Nobody knows the answer to these questions but the band members themselves, but despite the change in direction, this is still one kickass album. It may be their weakest effort to date, but it has some truly remarkable songs on it.

With that said, some of the tracks are pretty weak though, and for every anthem, there is a misstep. 'Slaves of the Plethora Season', possibly Andromeda's most basic song, is one hell of a tune. Sure, it has no solos, no ridiculous time-signatures, and pretty terrible lyrics ("who can get an erection?"), but none-the-less it has some very catchy, heavy riffs, that put most modern Metal bands to shame. And that is one thing this album is overflowing with, intelligent, well thought-out riffs.
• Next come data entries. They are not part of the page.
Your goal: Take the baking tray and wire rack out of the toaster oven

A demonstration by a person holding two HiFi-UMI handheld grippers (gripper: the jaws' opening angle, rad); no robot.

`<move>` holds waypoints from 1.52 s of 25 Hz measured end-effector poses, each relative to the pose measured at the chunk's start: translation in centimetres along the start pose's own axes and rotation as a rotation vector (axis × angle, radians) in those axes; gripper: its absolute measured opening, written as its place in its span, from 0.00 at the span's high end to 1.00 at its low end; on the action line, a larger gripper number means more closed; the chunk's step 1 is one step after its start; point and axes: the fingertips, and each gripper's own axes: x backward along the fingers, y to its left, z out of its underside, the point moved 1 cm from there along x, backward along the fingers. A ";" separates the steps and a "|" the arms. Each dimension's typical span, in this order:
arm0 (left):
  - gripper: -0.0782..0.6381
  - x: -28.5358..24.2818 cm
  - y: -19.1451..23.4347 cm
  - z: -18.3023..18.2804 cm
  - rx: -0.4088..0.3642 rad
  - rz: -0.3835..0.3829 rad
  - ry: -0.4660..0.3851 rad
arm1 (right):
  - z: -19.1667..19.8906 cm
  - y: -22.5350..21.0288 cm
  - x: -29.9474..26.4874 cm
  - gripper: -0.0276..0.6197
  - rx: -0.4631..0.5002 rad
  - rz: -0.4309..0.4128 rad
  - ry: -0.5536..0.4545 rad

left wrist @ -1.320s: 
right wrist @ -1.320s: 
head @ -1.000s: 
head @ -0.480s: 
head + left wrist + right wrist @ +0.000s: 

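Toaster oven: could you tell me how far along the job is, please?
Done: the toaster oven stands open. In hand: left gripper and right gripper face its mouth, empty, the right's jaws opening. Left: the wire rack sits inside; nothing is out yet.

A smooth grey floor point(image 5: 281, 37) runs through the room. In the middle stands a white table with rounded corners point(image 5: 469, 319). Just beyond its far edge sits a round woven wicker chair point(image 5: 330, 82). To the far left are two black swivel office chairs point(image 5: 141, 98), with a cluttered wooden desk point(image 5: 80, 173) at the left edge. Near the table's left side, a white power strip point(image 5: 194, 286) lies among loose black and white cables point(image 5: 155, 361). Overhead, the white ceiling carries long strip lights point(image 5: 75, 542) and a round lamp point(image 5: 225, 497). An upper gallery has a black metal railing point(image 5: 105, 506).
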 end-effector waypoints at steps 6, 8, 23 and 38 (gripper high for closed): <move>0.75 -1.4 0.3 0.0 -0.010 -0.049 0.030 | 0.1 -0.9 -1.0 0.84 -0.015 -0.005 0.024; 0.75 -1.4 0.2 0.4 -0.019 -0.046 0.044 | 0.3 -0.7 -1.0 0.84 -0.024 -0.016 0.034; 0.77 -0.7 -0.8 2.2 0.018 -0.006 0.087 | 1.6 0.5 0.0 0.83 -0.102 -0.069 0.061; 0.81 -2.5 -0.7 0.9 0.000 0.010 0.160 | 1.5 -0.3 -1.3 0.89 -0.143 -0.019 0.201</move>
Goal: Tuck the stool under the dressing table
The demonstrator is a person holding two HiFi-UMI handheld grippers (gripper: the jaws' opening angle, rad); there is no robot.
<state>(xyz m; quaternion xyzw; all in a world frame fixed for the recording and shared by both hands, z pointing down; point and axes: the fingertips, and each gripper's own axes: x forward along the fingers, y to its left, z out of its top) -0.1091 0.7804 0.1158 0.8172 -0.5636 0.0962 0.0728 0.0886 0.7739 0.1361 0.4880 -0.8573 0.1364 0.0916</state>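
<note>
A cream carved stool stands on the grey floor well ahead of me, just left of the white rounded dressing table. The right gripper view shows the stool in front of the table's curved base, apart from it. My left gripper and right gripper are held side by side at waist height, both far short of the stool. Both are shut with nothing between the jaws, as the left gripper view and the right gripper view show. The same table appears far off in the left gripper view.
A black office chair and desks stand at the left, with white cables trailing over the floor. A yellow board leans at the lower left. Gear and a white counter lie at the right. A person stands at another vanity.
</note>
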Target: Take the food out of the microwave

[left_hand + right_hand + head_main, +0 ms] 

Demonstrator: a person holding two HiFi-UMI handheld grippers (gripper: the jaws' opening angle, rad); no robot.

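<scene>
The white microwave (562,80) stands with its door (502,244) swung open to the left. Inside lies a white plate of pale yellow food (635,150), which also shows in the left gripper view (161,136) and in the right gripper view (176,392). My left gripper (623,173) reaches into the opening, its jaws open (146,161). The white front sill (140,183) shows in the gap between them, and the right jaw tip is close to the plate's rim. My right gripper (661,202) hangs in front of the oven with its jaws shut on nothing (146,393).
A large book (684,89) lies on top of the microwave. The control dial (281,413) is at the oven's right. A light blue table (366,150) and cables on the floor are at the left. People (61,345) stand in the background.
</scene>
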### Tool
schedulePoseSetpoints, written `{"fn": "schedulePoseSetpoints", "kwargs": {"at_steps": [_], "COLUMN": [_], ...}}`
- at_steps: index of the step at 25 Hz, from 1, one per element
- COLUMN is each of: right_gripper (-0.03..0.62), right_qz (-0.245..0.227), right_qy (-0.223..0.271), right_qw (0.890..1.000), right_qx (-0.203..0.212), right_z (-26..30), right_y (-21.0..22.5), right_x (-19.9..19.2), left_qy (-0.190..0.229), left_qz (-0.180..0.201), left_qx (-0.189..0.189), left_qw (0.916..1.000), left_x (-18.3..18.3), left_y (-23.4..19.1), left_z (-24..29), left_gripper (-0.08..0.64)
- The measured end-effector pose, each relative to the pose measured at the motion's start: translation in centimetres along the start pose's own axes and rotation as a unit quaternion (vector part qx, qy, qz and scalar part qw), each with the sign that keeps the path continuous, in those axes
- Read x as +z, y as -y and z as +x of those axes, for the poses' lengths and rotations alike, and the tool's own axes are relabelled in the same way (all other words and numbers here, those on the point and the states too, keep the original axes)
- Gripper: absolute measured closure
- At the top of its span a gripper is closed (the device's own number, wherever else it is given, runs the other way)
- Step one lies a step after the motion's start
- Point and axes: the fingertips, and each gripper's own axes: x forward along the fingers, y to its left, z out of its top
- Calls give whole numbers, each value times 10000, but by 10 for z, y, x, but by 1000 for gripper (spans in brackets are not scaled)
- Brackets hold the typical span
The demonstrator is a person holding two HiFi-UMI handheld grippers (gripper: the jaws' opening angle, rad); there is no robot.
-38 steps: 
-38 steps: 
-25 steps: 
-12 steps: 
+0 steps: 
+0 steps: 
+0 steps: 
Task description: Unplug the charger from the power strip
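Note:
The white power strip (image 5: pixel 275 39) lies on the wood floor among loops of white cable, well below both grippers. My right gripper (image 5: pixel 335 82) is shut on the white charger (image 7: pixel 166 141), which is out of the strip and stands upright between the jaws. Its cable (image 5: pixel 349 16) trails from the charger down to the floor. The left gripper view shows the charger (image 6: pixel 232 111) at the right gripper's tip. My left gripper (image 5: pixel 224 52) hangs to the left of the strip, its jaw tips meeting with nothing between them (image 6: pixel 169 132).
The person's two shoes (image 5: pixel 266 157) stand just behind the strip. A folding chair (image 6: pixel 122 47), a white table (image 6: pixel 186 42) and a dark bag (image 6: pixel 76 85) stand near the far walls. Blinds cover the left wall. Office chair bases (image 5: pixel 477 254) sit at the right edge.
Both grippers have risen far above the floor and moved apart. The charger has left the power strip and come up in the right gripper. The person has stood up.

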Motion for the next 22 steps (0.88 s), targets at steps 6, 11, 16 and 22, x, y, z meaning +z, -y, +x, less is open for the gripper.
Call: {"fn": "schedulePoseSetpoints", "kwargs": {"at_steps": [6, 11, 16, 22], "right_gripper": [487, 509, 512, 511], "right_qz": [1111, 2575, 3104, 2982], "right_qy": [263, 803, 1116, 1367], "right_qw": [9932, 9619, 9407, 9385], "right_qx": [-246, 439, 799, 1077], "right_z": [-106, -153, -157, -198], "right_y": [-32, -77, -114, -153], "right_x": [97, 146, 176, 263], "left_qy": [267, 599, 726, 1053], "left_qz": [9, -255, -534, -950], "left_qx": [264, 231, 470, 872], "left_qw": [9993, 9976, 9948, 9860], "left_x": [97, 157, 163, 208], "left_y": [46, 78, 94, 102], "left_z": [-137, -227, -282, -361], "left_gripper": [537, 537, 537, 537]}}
Of course the true centerpiece of this album, and most probably one of Andromeda's greatest songs, is the 19-minute 'Veil of Illumination'. There are no words that can truly do justice to describe how insane this song is. Some amazing music here, with some decent lyrics and arguably the craziest instrumentation ever, especially the mid-section, which features some of the wildest playing you'll ever hear. And this is not an exaggeration.

As usual with this band, all performances are of the highest standard, so even with the more relaxed playing and stripped down arrangements, this group still plays their hearts out, sounding tighter than ever, and Johan Reinholdz chilling out on the guitar has really helped all the other members shine, especially drummer Thomas Lejon, who really gets to show how much of a psychopath he is on the drums.

In summary, the fourth album into their career and this could be considered Andromeda's weakest, but don't let that put you off. It is still a great album, and if this is a new direction they plan on sticking to, then I think they're still more than capable of one day becoming champions of Prog Metal.